- PROBLEM TO WORK ON -
Every entry needs to be written out again exactly.

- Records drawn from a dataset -

--- START ---

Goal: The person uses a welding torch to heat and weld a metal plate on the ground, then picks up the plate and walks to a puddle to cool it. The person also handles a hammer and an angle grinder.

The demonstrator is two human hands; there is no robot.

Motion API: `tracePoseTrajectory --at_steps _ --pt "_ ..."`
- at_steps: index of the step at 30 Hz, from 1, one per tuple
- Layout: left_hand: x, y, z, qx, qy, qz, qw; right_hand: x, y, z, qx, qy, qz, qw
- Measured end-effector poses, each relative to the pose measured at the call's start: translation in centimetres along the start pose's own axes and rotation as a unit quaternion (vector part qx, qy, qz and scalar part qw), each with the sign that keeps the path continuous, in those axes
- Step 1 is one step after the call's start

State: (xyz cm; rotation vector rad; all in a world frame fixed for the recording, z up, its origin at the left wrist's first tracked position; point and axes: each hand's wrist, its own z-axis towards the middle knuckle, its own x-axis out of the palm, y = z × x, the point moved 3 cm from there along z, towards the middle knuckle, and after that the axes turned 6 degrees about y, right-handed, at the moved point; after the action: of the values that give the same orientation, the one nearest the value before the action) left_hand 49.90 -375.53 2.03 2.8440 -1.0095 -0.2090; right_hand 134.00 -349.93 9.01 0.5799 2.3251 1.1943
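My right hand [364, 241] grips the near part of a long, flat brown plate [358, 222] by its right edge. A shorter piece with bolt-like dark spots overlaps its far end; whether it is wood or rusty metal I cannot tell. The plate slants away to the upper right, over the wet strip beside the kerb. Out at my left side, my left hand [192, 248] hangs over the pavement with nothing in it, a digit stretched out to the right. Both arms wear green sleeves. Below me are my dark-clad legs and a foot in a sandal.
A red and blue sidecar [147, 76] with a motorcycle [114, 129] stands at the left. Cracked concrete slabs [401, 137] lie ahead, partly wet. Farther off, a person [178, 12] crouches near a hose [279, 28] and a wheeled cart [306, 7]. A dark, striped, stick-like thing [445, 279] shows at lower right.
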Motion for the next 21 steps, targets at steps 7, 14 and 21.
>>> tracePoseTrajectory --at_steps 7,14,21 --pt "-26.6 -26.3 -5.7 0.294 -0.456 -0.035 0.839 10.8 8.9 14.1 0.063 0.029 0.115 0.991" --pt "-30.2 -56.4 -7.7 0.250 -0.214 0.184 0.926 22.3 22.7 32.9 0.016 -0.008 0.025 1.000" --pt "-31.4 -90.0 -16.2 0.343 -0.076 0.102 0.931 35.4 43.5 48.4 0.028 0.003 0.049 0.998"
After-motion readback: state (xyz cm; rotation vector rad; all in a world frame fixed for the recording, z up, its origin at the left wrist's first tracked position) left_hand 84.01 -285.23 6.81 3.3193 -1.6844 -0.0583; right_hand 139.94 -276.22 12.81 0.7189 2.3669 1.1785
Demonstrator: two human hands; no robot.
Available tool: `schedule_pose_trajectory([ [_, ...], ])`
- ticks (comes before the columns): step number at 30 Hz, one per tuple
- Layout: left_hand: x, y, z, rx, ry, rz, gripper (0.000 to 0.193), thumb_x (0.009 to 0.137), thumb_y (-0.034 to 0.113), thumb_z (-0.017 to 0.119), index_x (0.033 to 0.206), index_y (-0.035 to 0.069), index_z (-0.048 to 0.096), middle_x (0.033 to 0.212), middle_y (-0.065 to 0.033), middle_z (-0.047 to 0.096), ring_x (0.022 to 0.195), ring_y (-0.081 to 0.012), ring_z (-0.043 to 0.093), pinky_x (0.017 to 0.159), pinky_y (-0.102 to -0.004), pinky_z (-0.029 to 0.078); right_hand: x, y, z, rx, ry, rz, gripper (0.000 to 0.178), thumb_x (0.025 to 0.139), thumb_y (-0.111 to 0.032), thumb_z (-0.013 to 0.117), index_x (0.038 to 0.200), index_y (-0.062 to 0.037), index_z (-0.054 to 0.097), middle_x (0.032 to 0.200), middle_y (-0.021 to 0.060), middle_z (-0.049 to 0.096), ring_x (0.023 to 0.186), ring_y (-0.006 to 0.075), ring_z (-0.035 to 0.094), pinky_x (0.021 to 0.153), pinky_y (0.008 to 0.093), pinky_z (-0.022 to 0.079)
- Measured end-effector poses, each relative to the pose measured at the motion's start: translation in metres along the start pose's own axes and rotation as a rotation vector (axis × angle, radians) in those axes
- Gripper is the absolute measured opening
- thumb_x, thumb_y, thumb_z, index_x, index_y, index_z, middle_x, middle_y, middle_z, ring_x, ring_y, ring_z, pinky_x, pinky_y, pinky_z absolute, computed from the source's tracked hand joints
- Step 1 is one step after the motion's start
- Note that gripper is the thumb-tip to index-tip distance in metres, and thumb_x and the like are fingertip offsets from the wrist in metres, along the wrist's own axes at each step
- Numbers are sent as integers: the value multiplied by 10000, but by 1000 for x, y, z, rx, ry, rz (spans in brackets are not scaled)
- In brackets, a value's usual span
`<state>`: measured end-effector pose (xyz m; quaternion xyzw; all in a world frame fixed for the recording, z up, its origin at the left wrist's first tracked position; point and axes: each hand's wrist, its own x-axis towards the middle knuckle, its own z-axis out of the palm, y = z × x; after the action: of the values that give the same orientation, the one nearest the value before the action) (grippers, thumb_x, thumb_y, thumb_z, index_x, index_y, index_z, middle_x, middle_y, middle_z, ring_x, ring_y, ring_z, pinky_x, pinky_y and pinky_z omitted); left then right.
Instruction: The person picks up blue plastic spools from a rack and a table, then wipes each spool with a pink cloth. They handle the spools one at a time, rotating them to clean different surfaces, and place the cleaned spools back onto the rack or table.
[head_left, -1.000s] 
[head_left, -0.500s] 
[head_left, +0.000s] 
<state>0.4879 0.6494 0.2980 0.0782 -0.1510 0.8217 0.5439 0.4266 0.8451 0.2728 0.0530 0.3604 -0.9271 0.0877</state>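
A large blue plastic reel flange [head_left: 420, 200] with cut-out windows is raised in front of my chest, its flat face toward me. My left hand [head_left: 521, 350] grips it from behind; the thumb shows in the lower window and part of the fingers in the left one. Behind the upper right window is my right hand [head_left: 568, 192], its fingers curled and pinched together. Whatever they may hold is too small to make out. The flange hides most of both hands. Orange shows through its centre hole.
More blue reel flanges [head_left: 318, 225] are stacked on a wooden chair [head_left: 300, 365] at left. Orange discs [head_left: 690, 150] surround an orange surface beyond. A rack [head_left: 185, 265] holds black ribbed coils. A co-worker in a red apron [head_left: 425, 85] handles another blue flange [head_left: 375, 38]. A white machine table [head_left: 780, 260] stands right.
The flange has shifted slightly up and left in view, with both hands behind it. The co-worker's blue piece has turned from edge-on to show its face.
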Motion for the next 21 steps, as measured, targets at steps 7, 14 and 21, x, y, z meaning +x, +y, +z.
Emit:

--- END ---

- TASK RESULT -
Goal: The person uses a welding torch to heat and weld a metal plate on the ground, then picks up the plate and walks to a puddle to cool it. The person also handles a hammer and an angle grinder.

The demonstrator is two human hands; there is no robot.

Motion API: `tracePoseTrajectory --at_steps _ --pt "_ ..."`
- at_steps: index of the step at 30 Hz, from 1, one per tuple
- Layout: left_hand: x, y, z, qx, qy, qz, qw; right_hand: x, y, z, qx, qy, qz, qw
- Measured end-effector poses, each relative to the pose measured at the call's start: translation in centimetres along the start pose's own axes and rotation as a unit quaternion (vector part qx, qy, qz and scalar part qw), each with the sign that keeps the path continuous, in those axes
- Step 1 is one step after the call's start

State: (xyz cm; rotation vector rad; all in a world frame fixed for the recording, z up, its origin at the left wrist's first tracked position; point and axes: each hand's wrist, its own z-axis towards the middle knuckle, its own x-axis out of the palm, y = z × x, the point moved 3 cm from there along z, towards the middle knuckle, and after that the axes turned 6 degrees about y, right-handed, at the moved point; after the action: of the values that give the same orientation, the one nearest the value before the action) left_hand 49.90 -375.53 2.03 2.8440 -1.0095 -0.2090; right_hand 134.00 -349.93 9.01 0.5799 2.3251 1.1943
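My right hand [364, 241] grips the near part of a long, flat brown plate [358, 222] by its right edge. A shorter piece with bolt-like dark spots overlaps its far end; whether it is wood or rusty metal I cannot tell. The plate slants away to the upper right, over the wet strip beside the kerb. Out at my left side, my left hand [192, 248] hangs over the pavement with nothing in it, a digit stretched out to the right. Both arms wear green sleeves. Below me are my dark-clad legs and a foot in a sandal.
A red and blue sidecar [147, 76] with a motorcycle [114, 129] stands at the left. Cracked concrete slabs [401, 137] lie ahead, partly wet. Farther off, a person [178, 12] crouches near a hose [279, 28] and a wheeled cart [306, 7]. A dark, striped, stick-like thing [445, 279] shows at lower right.
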Motion for the next 21 steps, targets at steps 7, 14 and 21.
>>> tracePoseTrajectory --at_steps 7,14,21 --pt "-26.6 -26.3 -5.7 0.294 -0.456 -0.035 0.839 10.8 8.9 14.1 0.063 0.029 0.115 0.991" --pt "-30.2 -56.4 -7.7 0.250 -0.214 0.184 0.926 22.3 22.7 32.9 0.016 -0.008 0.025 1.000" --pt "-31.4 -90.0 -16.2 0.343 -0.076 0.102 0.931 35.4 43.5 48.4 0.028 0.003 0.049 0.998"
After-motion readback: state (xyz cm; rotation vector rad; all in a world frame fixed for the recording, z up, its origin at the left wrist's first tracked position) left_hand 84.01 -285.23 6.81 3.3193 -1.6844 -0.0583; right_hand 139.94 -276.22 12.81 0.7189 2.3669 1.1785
Demonstrator: two human hands; no robot.
Available tool: `schedule_pose_trajectory([ [_, ...], ])`
- ticks (comes before the columns): step number at 30 Hz, one per tuple
- Layout: left_hand: x, y, z, rx, ry, rz, gripper (0.000 to 0.193), thumb_x (0.009 to 0.137), thumb_y (-0.034 to 0.113), thumb_z (-0.017 to 0.119), index_x (0.033 to 0.206), index_y (-0.035 to 0.069), index_z (-0.048 to 0.096), middle_x (0.033 to 0.212), middle_y (-0.065 to 0.033), middle_z (-0.047 to 0.096), ring_x (0.022 to 0.195), ring_y (-0.081 to 0.012), ring_z (-0.043 to 0.093), pinky_x (0.017 to 0.159), pinky_y (-0.102 to -0.004), pinky_z (-0.029 to 0.078); right_hand: x, y, z, rx, ry, rz, gripper (0.000 to 0.178), thumb_x (0.025 to 0.139), thumb_y (-0.111 to 0.032), thumb_z (-0.013 to 0.117), index_x (0.038 to 0.200), index_y (-0.062 to 0.037), index_z (-0.054 to 0.097), middle_x (0.032 to 0.200), middle_y (-0.021 to 0.060), middle_z (-0.049 to 0.096), ring_x (0.023 to 0.186), ring_y (-0.006 to 0.075), ring_z (-0.035 to 0.094), pinky_x (0.021 to 0.153), pinky_y (0.008 to 0.093), pinky_z (-0.022 to 0.079)
- Measured end-effector poses, each relative to the pose measured at the motion's start: translation in metres along the start pose's own axes and rotation as a rotation vector (axis × angle, radians) in those axes
- Gripper is the absolute measured opening
- thumb_x, thumb_y, thumb_z, index_x, index_y, index_z, middle_x, middle_y, middle_z, ring_x, ring_y, ring_z, pinky_x, pinky_y, pinky_z absolute, computed from the source's tracked hand joints
- Step 1 is one step after the motion's start
- Note that gripper is the thumb-tip to index-tip distance in metres, and thumb_x and the like are fingertip offsets from the wrist in metres, along the wrist's own axes at each step
- Numbers are sent as integers: the value multiplied by 10000, but by 1000 for x, y, z, rx, ry, rz (spans in brackets are not scaled)
- In brackets, a value's usual span
`<state>`: measured end-effector pose (xyz m; quaternion xyzw; all in a world frame fixed for the recording, z up, its origin at the left wrist's first tracked position; point and axes: each hand's wrist, its own x-axis towards the middle knuckle, its own z-axis out of the palm, y = z × x; after the action: of the values that give the same orientation, the one nearest the value before the action) (grippers, thumb_x, thumb_y, thumb_z, index_x, index_y, index_z, middle_x, middle_y, middle_z, ring_x, ring_y, ring_z, pinky_x, pinky_y and pinky_z omitted); left then right.
Instruction: The person picks up blue plastic spools from a rack and a table, then wipes each spool with a pink cloth. They handle the spools one at a time, rotating them to clean different surfaces, and place the cleaned spools back onto the rack or table.
[head_left, -1.000s] 
[head_left, -0.500s] 
[head_left, +0.000s] 
<state>0.4879 0.6494 0.2980 0.0782 -0.1510 0.8217 0.5439 0.4266 0.8451 0.2728 0.0530 0.3604 -0.9271 0.0877</state>
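A large blue plastic reel flange [head_left: 420, 200] with cut-out windows is raised in front of my chest, its flat face toward me. My left hand [head_left: 521, 350] grips it from behind; the thumb shows in the lower window and part of the fingers in the left one. Behind the upper right window is my right hand [head_left: 568, 192], its fingers curled and pinched together. Whatever they may hold is too small to make out. The flange hides most of both hands. Orange shows through its centre hole.
More blue reel flanges [head_left: 318, 225] are stacked on a wooden chair [head_left: 300, 365] at left. Orange discs [head_left: 690, 150] surround an orange surface beyond. A rack [head_left: 185, 265] holds black ribbed coils. A co-worker in a red apron [head_left: 425, 85] handles another blue flange [head_left: 375, 38]. A white machine table [head_left: 780, 260] stands right.
The flange has shifted slightly up and left in view, with both hands behind it. The co-worker's blue piece has turned from edge-on to show its face.
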Motion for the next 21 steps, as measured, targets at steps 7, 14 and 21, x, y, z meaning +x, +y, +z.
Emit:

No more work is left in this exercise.